CMMC Security Awareness Training: What AT.L2 Actually Requires

When contractors start working through CMMC Level 2, the training controls often get skipped or misunderstood in one of two ways: either they assume they need to hire an approved training vendor (they don't), or they treat it as a checkbox they'll handle later (assessors will notice). Here's exactly what the three AT controls require — and what you actually need to have ready when an assessor shows up.

The Three AT Controls You Need to Satisfy

CMMC Level 2 includes three practices in the Awareness & Training (AT) domain, all drawn from NIST SP 800-171:

The Big Myth: You Don't Need an Approved Training Vendor

A common and expensive misconception: contractors assume CMMC requires a certified or approved training provider for workforce training. It doesn't.

This matters because many contractors spend money they don't need to spend on third-party training subscriptions, when what they actually need to produce is better records from whatever training they already do.

What Assessors Actually Look For

A C3PAO assessor evaluating your AT controls isn't watching your training videos. They're looking for objective evidence that training happened. That means:

• Completion records per person — who completed which training, when, with what result. A spreadsheet with names and dates is the minimum. Quiz scores or certificates per person are better.
• Content coverage — evidence that the training actually covered what the control requires. For AT.L2-3.2.1: CUI handling, phishing, passwords, physical security, incident reporting. For AT.L2-3.2.3: specific insider threat indicators and reporting channels.
• Role mapping — for AT.L2-3.2.2, records showing which users have security duties and that those specific users received role-appropriate training.
• A documented training policy — a written policy that defines who must be trained, on what, how often, and what happens if they don't complete it. Without this, even perfect completion records look like a one-time event rather than a program.
• Cadence evidence — records from multiple years showing this is recurring, not a cram session before your assessment.

"Not documented = Not Met" is the most important phrase in CMMC. A training program with no records satisfies nothing. A simple training program with complete records satisfies the control."

What Counts as Acceptable Training Content

Assessors don't have a mandatory list of topics — they evaluate whether your training is consistent with the control's stated objective. In practice, acceptable content for each control looks like this:

AT.L2-3.2.1 — Security Awareness

• How to identify and handle CUI (Controlled Unclassified Information)
• Phishing and social engineering recognition
• Password policies and multi-factor authentication requirements
• Physical security in areas where CUI is accessed
• How to report a suspected security incident
• Acceptable use of company systems and data

AT.L2-3.2.2 — Role-Based Training

• Least privilege and need-to-know principles (for admins managing accounts)
• Account lifecycle procedures: provisioning, deprovisioning, access review
• System change control and configuration management
• Log review and security monitoring responsibilities
• Patch management obligations for IT staff

AT.L2-3.2.3 — Insider Threat Awareness

• Indicators of potential insider threat activity (unusual data access, external file transfers)
• The difference between an accidental insider and a malicious one
• How to report concerns — who to contact and when
• Why the defense industrial base is specifically targeted

How Often Does Training Need to Happen?

Annual training for all three controls is the widely accepted cadence and what most assessors expect to see. Beyond annual refreshes, training is also expected on role change — when a user takes on security duties they didn't previously have, role-based training should precede or accompany that change, not lag months behind it.
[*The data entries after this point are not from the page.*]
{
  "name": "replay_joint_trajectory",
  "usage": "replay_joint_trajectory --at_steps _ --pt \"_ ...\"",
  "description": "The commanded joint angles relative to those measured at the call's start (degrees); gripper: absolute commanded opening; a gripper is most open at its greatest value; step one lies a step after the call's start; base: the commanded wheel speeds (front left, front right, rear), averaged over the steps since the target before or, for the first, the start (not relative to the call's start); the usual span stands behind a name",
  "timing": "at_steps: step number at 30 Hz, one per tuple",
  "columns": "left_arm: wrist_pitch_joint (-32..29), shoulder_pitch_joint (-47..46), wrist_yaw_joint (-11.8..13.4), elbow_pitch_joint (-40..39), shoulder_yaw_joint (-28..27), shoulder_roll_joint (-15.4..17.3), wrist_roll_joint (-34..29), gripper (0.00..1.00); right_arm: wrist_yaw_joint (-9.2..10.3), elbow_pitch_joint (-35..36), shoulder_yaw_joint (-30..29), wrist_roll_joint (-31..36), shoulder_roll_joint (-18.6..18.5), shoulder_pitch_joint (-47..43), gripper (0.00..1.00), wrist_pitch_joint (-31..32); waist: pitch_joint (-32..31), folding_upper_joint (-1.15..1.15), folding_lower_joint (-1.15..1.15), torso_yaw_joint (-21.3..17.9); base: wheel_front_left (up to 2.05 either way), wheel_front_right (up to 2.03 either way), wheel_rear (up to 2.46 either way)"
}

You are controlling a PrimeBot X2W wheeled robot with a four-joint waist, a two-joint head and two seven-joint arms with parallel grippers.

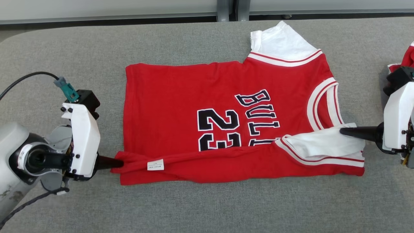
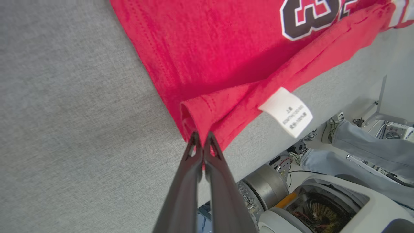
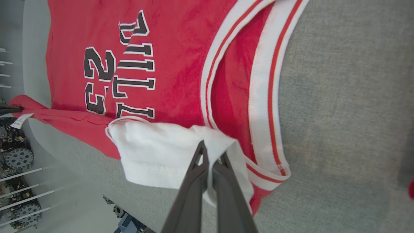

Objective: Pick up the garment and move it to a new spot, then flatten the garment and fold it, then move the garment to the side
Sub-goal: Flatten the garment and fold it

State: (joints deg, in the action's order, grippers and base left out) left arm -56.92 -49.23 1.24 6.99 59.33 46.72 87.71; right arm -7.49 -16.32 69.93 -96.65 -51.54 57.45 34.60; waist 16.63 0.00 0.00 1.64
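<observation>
White housing (image 1: 83, 139), dark screws (image 1: 69, 110); teal connector (image 1: 67, 89), black cable (image 1: 38, 72); grey forearm (image 1: 9, 139); left end effector (image 1: 119, 162) black, tapered.

Bench (image 1: 207, 207): grey cloth-covered top, with a rounded corner out beyond your left hand (image 1: 120, 163).
Jersey (image 1: 181, 97): red with white sleeves, spread flat between your left hand and your right hand (image 1: 342, 131); its near edge is folded over.
Second cloth (image 1: 408, 60): red and white, just beyond your right hand.

The head camera looks down on the table (image 1: 207, 210). Wrist cameras sit close to both ends of the red jersey (image 1: 181, 97).
</observation>
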Motion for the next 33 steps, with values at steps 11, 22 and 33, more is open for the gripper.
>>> replay_joint_trajectory --at_steps 11,22,33 --pt "0.7 -3.0 -1.1 7.5 -2.4 -3.9 2.3 0.0 -0.03 -4.6 0.7 -1.0 3.5 3.3 0.0 -2.5 1.7 0.0 0.0 -1.0 0.0 0.0 0.0" --pt "4.2 -2.3 -2.7 12.9 -2.6 -5.6 0.3 1.0 -0.03 -8.2 1.8 -0.6 6.1 3.6 1.0 -6.1 -0.1 0.0 0.0 -1.4 0.0 0.0 0.0" --pt "24.6 1.4 -6.6 12.3 -5.4 -4.2 -8.9 1.0 -0.03 -2.8 -1.7 3.0 5.1 -0.7 1.0 -25.8 -6.8 0.0 0.0 -0.9 0.0 0.0 0.0"
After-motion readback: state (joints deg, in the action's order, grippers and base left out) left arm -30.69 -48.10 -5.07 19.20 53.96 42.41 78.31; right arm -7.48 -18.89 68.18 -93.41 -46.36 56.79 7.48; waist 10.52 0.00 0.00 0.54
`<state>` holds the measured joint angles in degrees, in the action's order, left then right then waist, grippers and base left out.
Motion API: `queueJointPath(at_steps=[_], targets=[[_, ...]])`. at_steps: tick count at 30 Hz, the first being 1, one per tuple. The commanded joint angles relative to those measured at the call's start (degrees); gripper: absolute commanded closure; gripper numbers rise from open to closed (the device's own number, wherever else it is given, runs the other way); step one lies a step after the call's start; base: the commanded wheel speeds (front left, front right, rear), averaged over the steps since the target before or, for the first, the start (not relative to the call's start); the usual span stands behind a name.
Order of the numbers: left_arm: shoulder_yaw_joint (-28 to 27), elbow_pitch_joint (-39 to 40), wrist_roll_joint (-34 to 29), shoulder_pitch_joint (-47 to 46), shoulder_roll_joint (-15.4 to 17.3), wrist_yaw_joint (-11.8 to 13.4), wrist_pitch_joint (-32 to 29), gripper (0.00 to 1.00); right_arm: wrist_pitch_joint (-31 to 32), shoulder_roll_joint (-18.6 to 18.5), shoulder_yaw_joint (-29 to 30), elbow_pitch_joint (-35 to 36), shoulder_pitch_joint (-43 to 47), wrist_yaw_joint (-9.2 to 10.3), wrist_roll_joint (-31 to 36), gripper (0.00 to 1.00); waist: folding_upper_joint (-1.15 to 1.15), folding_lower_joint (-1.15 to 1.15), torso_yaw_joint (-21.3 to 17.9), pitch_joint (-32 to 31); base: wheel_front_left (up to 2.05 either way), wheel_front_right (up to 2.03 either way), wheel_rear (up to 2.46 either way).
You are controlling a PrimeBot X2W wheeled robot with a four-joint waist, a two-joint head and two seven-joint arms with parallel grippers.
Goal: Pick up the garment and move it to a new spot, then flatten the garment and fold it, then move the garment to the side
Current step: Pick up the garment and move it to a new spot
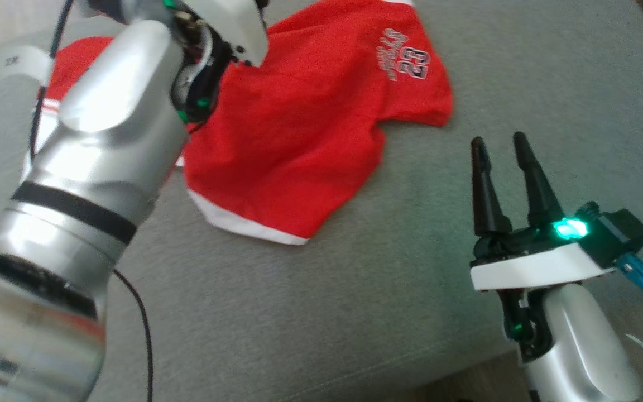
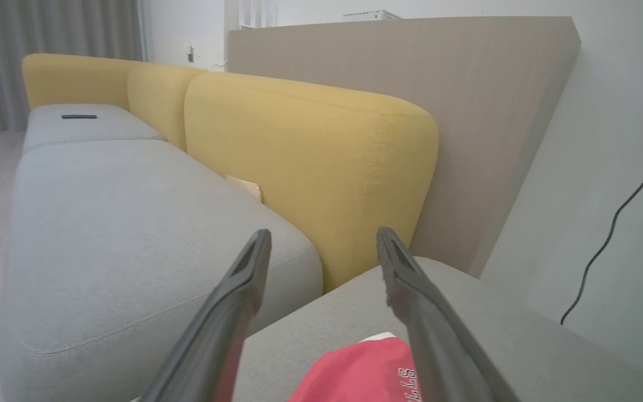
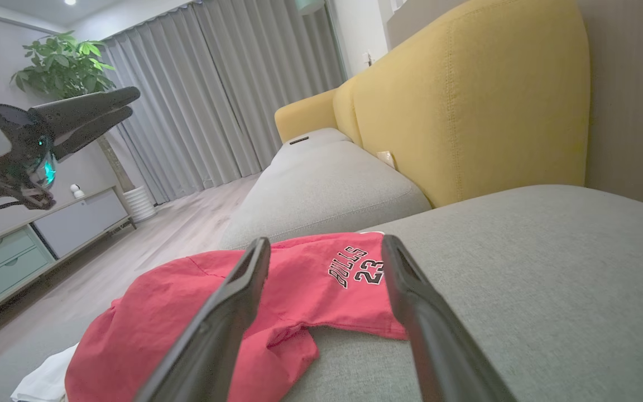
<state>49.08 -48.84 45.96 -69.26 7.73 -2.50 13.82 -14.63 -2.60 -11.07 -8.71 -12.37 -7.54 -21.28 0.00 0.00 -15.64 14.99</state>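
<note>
On the far left of the head view, the left arm (image 1: pixel 92 139) hogged a big chunk of the picture, reaching up over the garment (image 1: pixel 310 128). In its own wrist view the left gripper (image 2: pixel 324 245) had its two fingers spread wide with nothing between them. It hung above the printed end of the red fabric and pointed off toward the yellow backrest (image 2: pixel 310 167).

The garment itself, red shorts with a white hem (image 1: pixel 243 223), sat in a rumpled heap on the grey cushion (image 1: pixel 355 312), left of centre, one leg kicked out to the right. So honestly, not much looked done. It lay loose on the cushion, held by nothing, and whether that was its new spot couldn't be told. Flattening, folding and shifting it aside all looked left to do.

Further right, the right gripper (image 1: pixel 497 142) sat near the cushion's front corner, fingers apart too, empty, well clear of the cloth.

Room-wise, there was plenty of bare grey to the right of the heap and in front of it for spreading out. The tight side looked like the left, where the fabric ran close to the cushion's edge with floor (image 3: pixel 176 223) beyond. A sloppy tug there could probably drag it off.
</note>
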Motion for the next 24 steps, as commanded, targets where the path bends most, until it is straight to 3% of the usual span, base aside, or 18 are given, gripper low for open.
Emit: queueJointPath(at_steps=[1, 7, 14, 20, 24], targets=[[-2.0, 1.1, -0.4, -2.0, 2.4, -0.1, 0.5, 0.00, -0.4, -0.3, -0.8, 1.7, -0.9, 0.05, 0.5, 0.00, 0.00, 0.00, 2.1, -0.7, 0.00, 0.00, 0.00], [-6.5, 7.2, -3.7, 4.3, 7.7, -0.2, 1.1, 0.00, -0.4, -0.3, 2.3, 1.3, 0.6, 0.05, 2.9, 0.00, 0.00, 0.00, 8.7, -3.3, 0.00, 0.00, 0.00], [-14.2, 21.7, -10.0, 23.0, 13.7, 2.5, 1.2, 0.00, -0.4, -0.3, 5.5, 0.5, 3.3, 0.05, 4.8, 0.00, 0.00, 0.00, 15.0, -7.1, 0.00, 0.00, 0.00], [-20.5, 32.1, -13.7, 40.1, 14.1, 5.4, 1.2, 0.00, -0.4, -0.3, 6.2, -0.2, 5.8, 0.05, 5.9, 0.00, 0.00, 0.00, 17.7, -9.8, 0.00, 0.00, 0.00], [-24.6, 36.9, -16.4, 49.8, 11.7, 6.7, 1.2, 0.00, -0.4, -0.3, 6.2, -0.4, 7.3, 0.05, 5.9, 0.00, 0.00, 0.00, 18.5, -11.4, 0.00, 0.00, 0.00]])
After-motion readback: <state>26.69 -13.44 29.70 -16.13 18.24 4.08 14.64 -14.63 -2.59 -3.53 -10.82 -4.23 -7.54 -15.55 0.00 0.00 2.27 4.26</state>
The key is that training must look like an ongoing program, not a one-time event. If your completion records are all from the same week three years ago, that's going to be a problem regardless of the content quality.

The Minimum Viable Training Setup for a Small Contractor

For a small defense sub with 10 or fewer employees, here's what actually satisfies all three controls without overengineering it:

• A written training policy that defines who must train, what they must cover, and how often
• Annual security awareness training for everyone — can be self-hosted slides with a short quiz
• A separate role-based module for anyone who has admin access or security responsibilities
• Insider threat awareness included in the annual training (can be a single module, not separate training)
• A completion log: name, date, module, pass/fail — kept for each cycle
• Records going back at least 12 months before your assessment date

That's it. You don't need an LMS, you don't need a training vendor, and you don't need to spend $10,000. You need records — and a program that will still be running next year.

What Happens If Your Training Records Are Missing

AT controls are among the more straightforward to satisfy — but also among the easiest to fail on evidence. If a control is scored "Not Met" at your C3PAO assessment, it goes into a POA&M (Plan of Action & Milestones). Under the current CMMC rules, you can still receive conditional certification with open POA&M items — but the items must be remediated within 180 days, and assessors can and do re-examine them.

The more practical problem: if you're missing training records going into your assessment, you can't retroactively create them for prior periods. You can start the program and document it going forward, but there's no substitute for records that predate the assessment by at least one full cycle.

Start the records now, even if the training itself is simple. The date on the records is what assessors are most interested in.